What this task involves:
Extract, unchanged, each line of the listing below from its first line through the line that contains "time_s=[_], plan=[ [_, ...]", inclusive, and nothing else.

=== Section Start ===

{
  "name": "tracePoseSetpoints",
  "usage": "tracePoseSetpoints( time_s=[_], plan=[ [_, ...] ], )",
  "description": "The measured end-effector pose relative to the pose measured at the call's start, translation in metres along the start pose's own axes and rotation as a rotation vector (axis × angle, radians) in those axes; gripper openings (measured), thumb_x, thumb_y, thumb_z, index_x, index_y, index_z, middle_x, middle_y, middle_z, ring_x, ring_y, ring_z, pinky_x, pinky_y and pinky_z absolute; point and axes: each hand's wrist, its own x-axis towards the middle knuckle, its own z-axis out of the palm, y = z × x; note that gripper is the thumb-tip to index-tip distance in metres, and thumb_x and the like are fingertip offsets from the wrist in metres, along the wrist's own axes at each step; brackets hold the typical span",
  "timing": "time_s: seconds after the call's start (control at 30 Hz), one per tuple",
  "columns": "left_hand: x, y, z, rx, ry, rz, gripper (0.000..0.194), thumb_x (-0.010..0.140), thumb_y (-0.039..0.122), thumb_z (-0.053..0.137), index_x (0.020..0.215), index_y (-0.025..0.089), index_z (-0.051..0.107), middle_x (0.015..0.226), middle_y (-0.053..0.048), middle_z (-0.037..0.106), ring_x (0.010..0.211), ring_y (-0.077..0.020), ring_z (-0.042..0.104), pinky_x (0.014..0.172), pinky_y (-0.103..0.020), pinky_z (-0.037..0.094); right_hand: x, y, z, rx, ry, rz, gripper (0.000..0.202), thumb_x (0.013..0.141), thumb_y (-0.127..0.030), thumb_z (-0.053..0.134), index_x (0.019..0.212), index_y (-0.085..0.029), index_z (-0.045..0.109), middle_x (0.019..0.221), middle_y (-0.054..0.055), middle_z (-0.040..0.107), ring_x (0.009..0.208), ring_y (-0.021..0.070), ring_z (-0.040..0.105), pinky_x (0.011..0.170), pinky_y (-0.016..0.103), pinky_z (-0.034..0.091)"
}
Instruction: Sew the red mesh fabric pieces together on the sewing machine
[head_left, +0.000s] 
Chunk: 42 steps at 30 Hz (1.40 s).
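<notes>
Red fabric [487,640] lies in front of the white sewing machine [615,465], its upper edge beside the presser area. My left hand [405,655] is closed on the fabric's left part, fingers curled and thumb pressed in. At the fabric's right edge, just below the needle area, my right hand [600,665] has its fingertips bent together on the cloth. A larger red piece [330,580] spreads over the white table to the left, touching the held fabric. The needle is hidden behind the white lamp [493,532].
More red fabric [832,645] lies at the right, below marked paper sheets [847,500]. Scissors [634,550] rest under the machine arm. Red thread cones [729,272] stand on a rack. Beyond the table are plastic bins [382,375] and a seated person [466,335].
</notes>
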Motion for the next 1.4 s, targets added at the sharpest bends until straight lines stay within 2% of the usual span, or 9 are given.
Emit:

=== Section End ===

Worked solution:
{
  "name": "tracePoseSetpoints",
  "usage": "tracePoseSetpoints( time_s=[_], plan=[ [_, ...] ], )",

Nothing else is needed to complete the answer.